ASSIGNMENT - Your answer must consist of exactly the lines below, starting with the line with "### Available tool" and going on through the line with "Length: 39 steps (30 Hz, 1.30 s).", and nothing else.

AVAILABLE DATA -

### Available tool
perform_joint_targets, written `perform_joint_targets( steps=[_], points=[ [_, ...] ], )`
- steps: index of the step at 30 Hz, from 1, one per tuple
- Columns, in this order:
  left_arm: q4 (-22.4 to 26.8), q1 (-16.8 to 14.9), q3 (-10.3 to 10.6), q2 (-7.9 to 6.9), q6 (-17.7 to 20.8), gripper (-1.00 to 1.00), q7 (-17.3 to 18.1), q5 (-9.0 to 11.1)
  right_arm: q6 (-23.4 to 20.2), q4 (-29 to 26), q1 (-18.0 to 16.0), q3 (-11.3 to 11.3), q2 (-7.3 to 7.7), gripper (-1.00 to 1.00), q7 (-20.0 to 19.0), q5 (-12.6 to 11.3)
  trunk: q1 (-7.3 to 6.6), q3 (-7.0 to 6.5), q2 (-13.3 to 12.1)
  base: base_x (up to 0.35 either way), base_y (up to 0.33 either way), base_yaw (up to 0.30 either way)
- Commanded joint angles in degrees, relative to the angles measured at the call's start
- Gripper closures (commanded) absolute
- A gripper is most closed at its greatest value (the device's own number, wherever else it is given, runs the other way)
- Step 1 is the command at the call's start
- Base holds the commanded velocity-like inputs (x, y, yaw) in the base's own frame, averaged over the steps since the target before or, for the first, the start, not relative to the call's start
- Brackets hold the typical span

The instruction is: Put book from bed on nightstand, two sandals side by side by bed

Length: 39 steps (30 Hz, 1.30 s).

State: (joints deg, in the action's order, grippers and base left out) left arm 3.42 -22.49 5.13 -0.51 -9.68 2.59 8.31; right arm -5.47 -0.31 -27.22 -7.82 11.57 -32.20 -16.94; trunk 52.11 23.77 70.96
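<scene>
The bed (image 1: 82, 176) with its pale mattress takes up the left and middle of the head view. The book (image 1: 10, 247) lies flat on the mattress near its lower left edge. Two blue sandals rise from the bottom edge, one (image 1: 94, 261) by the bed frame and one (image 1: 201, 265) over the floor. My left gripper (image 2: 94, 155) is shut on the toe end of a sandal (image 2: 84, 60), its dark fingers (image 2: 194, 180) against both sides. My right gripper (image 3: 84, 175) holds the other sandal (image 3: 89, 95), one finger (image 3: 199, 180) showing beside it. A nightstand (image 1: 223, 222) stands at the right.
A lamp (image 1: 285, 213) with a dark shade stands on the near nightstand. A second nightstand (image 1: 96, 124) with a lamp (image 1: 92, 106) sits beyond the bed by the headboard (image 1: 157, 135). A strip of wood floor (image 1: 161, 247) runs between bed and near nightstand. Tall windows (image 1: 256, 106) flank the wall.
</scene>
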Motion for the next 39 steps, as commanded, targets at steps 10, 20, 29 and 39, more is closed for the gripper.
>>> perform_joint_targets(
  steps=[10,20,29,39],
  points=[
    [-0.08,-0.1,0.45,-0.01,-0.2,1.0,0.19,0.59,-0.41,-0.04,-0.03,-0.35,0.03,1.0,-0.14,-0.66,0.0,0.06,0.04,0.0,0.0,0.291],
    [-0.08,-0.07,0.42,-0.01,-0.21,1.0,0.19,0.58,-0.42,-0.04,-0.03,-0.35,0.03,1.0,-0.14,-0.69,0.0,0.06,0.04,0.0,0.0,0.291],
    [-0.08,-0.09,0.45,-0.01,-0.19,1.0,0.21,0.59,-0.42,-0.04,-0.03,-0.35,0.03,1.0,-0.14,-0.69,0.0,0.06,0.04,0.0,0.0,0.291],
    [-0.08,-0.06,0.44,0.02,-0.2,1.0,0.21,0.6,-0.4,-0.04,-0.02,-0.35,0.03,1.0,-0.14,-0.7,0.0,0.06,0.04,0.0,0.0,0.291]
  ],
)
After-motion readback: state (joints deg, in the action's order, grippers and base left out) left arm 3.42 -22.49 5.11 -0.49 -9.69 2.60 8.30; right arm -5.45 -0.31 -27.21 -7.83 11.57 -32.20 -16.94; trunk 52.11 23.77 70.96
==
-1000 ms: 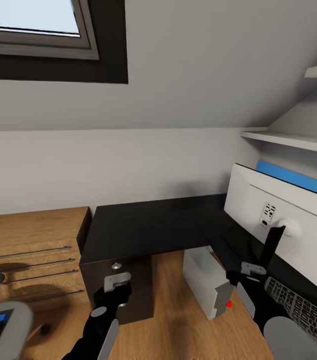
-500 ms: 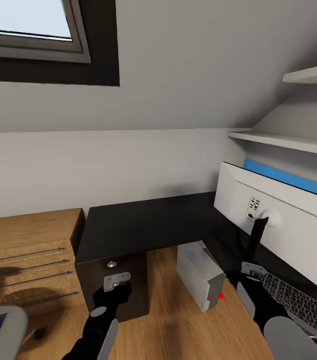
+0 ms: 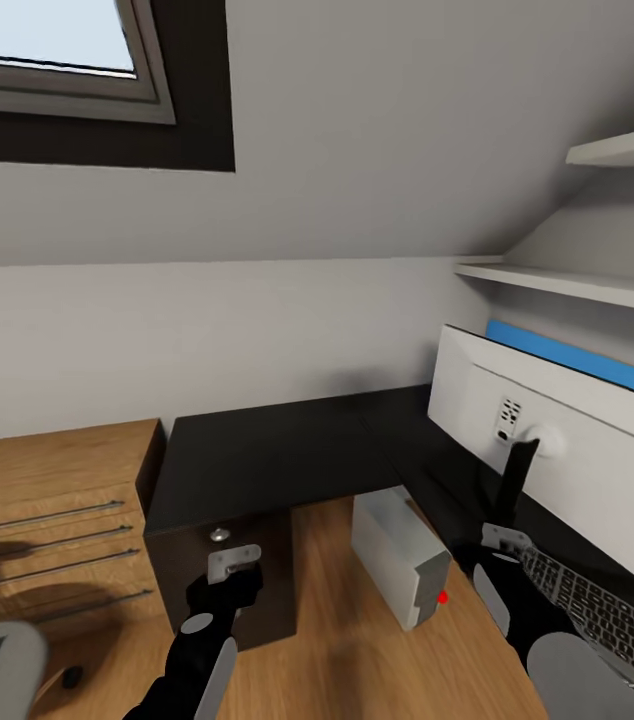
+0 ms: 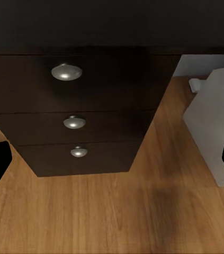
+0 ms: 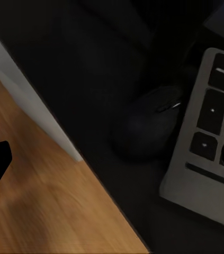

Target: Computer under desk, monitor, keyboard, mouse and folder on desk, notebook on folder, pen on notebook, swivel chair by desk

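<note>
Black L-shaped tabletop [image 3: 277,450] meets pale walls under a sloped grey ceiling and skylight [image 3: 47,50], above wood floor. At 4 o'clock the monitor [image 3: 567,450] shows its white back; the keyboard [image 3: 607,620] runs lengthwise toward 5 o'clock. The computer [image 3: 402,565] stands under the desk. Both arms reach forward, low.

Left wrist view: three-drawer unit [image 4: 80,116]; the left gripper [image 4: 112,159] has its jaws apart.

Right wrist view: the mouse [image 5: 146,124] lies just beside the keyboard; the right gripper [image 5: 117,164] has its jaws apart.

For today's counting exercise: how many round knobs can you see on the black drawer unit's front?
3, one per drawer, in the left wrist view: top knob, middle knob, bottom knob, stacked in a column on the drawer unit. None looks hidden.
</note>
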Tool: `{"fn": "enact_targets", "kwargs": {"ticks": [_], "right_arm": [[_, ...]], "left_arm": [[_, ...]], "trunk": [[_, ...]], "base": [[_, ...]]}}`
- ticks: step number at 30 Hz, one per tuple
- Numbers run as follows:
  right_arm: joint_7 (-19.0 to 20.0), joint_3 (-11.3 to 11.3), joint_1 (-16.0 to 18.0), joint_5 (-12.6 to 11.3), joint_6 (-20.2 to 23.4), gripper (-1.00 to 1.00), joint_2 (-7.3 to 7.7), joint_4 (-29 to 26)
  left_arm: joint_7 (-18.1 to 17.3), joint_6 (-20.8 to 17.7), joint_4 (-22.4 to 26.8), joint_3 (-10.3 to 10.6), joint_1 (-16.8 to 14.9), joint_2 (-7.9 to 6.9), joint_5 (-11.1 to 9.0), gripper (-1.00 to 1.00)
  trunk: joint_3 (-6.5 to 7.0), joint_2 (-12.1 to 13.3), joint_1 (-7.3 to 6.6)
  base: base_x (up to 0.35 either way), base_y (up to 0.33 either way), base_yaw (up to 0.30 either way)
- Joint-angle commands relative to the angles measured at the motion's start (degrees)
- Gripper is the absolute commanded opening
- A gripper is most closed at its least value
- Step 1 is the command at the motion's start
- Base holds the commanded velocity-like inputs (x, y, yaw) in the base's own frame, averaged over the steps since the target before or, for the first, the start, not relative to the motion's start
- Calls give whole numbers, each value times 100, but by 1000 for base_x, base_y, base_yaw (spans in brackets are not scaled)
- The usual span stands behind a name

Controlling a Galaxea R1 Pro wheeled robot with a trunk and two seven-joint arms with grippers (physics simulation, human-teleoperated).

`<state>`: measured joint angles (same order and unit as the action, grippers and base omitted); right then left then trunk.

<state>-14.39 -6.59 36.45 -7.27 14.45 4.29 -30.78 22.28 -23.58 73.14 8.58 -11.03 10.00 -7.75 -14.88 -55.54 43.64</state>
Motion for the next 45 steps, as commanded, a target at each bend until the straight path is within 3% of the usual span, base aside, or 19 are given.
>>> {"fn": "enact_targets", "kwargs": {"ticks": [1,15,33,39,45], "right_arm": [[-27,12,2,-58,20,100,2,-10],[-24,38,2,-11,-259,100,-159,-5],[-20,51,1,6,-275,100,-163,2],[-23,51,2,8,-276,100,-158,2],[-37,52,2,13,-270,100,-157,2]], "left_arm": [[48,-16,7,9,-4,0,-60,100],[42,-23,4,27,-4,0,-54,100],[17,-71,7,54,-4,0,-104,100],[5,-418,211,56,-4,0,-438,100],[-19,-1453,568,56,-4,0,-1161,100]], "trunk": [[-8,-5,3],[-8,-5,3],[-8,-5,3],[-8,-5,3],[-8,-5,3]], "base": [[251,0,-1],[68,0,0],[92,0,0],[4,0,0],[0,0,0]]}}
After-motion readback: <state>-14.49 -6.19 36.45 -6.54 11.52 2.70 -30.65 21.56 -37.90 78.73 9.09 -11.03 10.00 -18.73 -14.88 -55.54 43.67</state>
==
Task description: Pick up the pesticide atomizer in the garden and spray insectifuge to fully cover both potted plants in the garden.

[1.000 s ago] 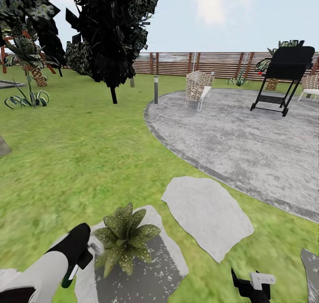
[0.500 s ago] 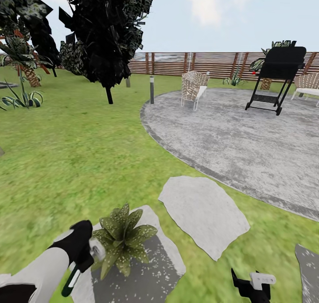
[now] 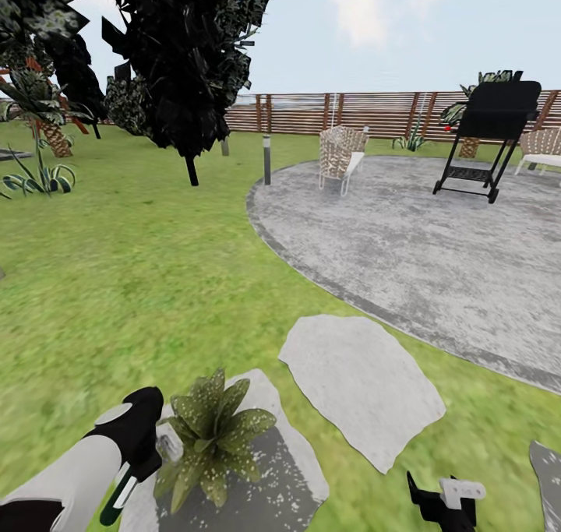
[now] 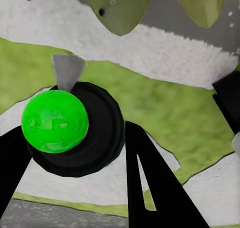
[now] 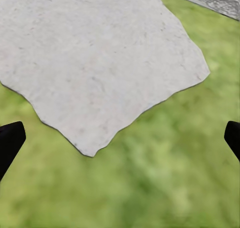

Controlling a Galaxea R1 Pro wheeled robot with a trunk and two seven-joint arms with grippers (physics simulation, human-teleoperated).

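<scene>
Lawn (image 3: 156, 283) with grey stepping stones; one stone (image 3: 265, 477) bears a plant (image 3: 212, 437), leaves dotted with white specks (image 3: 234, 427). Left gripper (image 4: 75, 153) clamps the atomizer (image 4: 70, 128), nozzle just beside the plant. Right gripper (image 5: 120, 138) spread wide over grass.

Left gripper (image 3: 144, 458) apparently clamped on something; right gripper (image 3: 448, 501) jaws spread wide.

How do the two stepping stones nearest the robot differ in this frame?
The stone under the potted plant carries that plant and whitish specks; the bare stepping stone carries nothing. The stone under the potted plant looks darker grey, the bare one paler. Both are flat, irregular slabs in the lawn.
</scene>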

RESPONSE -
### Available tool
perform_joint_targets, written `perform_joint_targets( steps=[_], points=[ [_, ...] ], )`
- steps: index of the step at 30 Hz, from 1, one per tuple
- Columns, in this order:
  left_arm: q4 (-22.4 to 26.8), q1 (-16.8 to 14.9), q3 (-10.3 to 10.6), q2 (-7.9 to 6.9), q6 (-17.7 to 20.8), gripper (-1.00 to 1.00), q7 (-17.3 to 18.1), q5 (-9.0 to 11.1)
  right_arm: q6 (-23.4 to 20.2), q4 (-29 to 26), q1 (-18.0 to 16.0), q3 (-11.3 to 11.3), q2 (-7.3 to 7.7), gripper (-1.00 to 1.00), q7 (-20.0 to 19.0), q5 (-12.6 to 11.3)
  trunk: q1 (-7.3 to 6.6), q3 (-7.0 to 6.5), q2 (-13.3 to 12.1)
  base: base_x (up to 0.35 either way), base_y (up to 0.33 either way), base_yaw (up to 0.30 either way)
- Commanded joint angles in degrees, relative to the angles measured at the call's start
- Gripper closures (commanded) absolute
- A gripper is most closed at its greatest value (the device's own number, wherever else it is given, runs the other way)
- Step 1 is the command at the call's start
- Base holds the commanded velocity-like inputs (x, y, yaw) in the base's own frame, averaged over the steps since the target before or, for the first, the start, not relative to the call's start
- Brackets hold the typical span

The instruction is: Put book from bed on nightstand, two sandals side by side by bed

Length: 39 steps (30 Hz, 1.30 s).

There is no more to add to the answer.